- **SUPPLIED MATERIAL**

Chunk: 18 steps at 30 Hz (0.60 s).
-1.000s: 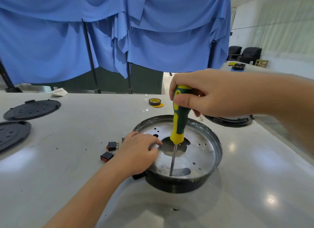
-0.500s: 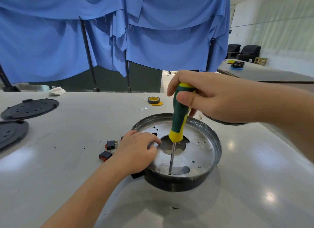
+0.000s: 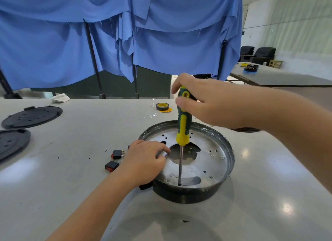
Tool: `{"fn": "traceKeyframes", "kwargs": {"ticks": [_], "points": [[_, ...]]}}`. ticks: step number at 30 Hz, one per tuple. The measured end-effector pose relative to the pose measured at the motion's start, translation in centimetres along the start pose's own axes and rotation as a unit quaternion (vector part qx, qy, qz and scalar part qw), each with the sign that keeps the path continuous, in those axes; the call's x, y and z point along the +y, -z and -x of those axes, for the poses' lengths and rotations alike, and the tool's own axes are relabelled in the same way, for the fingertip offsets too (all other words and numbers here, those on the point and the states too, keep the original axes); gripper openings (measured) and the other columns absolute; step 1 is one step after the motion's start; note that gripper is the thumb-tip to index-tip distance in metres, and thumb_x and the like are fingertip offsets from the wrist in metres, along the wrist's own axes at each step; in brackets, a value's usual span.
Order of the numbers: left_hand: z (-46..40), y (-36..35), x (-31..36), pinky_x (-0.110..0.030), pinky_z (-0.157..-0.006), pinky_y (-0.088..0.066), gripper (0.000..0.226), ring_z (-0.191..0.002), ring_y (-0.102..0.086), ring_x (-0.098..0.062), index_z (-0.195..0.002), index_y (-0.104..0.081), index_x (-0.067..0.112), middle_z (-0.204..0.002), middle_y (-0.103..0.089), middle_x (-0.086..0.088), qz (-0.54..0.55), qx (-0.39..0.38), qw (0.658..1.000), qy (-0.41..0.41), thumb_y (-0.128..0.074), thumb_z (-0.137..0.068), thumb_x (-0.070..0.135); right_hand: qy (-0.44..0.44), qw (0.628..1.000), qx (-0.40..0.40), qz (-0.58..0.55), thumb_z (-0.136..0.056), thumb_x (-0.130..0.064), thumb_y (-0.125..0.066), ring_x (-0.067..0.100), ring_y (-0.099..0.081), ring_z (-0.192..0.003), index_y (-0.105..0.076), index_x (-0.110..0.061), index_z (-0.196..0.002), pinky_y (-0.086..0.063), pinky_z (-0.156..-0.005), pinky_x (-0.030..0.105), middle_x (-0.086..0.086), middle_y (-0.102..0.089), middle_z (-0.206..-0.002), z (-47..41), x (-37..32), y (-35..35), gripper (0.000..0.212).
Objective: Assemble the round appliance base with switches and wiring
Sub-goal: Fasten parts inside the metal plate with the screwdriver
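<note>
The round appliance base (image 3: 212,161), a silver metal plate in a black rim, sits on the white table. A green and yellow screwdriver (image 3: 182,129) stands upright in it, its tip at the plate's near edge. My right hand (image 3: 208,104) grips the top of the handle. My left hand (image 3: 143,160) lies over the base's left rim, fingers curled on the metal plate. Two black and red rocker switches (image 3: 117,153) (image 3: 111,165) lie on the table just left of the base.
Two black round covers (image 3: 32,116) (image 3: 10,142) lie at the far left. A roll of tape (image 3: 162,106) sits behind the base. Another black round part (image 3: 246,129) shows under my right forearm. A white cloth (image 3: 60,97) lies at the table's far edge.
My right hand's grip has shifted on the screwdriver handle, fingers now looser at the top. The screwdriver stands a little more upright. My left hand stays on the rim.
</note>
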<state>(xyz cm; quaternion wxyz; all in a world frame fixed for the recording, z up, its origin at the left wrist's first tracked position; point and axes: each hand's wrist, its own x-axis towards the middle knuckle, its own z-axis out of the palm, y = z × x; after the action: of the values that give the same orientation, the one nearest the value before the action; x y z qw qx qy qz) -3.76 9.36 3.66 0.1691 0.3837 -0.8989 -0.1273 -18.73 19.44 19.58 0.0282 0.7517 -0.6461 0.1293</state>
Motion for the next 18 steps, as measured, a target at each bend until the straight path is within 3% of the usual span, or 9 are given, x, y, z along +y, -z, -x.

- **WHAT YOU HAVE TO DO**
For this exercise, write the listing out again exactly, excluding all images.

- **COMPLETED EXERCISE**
Chunk: 18 steps at 30 Hz (0.60 s).
-1.000s: 
-0.500s: 
+0.000s: 
Tool: `{"fn": "traceKeyframes", "kwargs": {"ticks": [_], "points": [[_, ...]]}}`. ticks: step number at 30 Hz, one per tuple. The measured end-effector pose relative to the pose measured at the motion's start, translation in centimetres along the start pose's own axes and rotation as a unit quaternion (vector part qx, qy, qz and scalar part qw), each with the sign that keeps the path continuous, in those axes; the call's x, y and z point along the +y, -z and -x of those axes, for the poses' lengths and rotations alike, and the tool's own axes are relabelled in the same way, for the fingertip offsets too (all other words and numbers here, those on the point and the states too, keep the original axes); gripper openings (measured) and the other columns absolute; step 1 is one step after the motion's start; note that gripper is the thumb-tip to index-tip distance in metres, and thumb_x and the like are fingertip offsets from the wrist in metres, along the wrist's own axes at each step; in brackets, a value's usual span.
Order of the numbers: left_hand: z (-46..40), y (-36..35), x (-31..36), pinky_x (-0.110..0.030), pinky_z (-0.157..-0.006), pinky_y (-0.088..0.066), gripper (0.000..0.226), ring_z (-0.191..0.002), ring_y (-0.102..0.086), ring_x (-0.098..0.062), index_z (-0.195..0.002), index_y (-0.104..0.081), index_x (-0.067..0.112), middle_z (-0.204..0.002), middle_y (-0.103..0.089), middle_x (-0.086..0.088), qz (-0.54..0.55), qx (-0.39..0.38), qw (0.658..1.000), qy (-0.41..0.41), thumb_y (-0.128..0.074), thumb_z (-0.137..0.068), thumb_x (-0.070..0.135); right_hand: qy (-0.44..0.44), qw (0.628..1.000), qx (-0.40..0.40), qz (-0.58..0.55), thumb_z (-0.136..0.056), thumb_x (-0.130..0.064), thumb_y (-0.125..0.066), ring_x (-0.067..0.100), ring_y (-0.099..0.081), ring_z (-0.192..0.003), index_y (-0.105..0.076), index_x (-0.110..0.061), index_z (-0.196..0.002), pinky_y (-0.086..0.063), pinky_z (-0.156..-0.005), pinky_x (-0.030..0.105), middle_x (-0.086..0.086), middle_y (-0.102..0.089), middle_z (-0.206..-0.002), z (-47..41), x (-37..32), y (-35..35), gripper (0.000..0.212).
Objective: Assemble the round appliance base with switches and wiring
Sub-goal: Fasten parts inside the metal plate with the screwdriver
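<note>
The round appliance base (image 3: 212,161), a silver metal plate in a black rim, sits on the white table. A green and yellow screwdriver (image 3: 182,129) stands upright in it, its tip at the plate's near edge. My right hand (image 3: 208,104) grips the top of the handle. My left hand (image 3: 143,160) lies over the base's left rim, fingers curled on the metal plate. Two black and red rocker switches (image 3: 117,153) (image 3: 111,165) lie on the table just left of the base.
Two black round covers (image 3: 32,116) (image 3: 10,142) lie at the far left. A roll of tape (image 3: 162,106) sits behind the base. Another black round part (image 3: 246,129) shows under my right forearm. A white cloth (image 3: 60,97) lies at the table's far edge.
My right hand's grip has shifted on the screwdriver handle, fingers now looser at the top. The screwdriver stands a little more upright. My left hand stays on the rim.
</note>
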<state>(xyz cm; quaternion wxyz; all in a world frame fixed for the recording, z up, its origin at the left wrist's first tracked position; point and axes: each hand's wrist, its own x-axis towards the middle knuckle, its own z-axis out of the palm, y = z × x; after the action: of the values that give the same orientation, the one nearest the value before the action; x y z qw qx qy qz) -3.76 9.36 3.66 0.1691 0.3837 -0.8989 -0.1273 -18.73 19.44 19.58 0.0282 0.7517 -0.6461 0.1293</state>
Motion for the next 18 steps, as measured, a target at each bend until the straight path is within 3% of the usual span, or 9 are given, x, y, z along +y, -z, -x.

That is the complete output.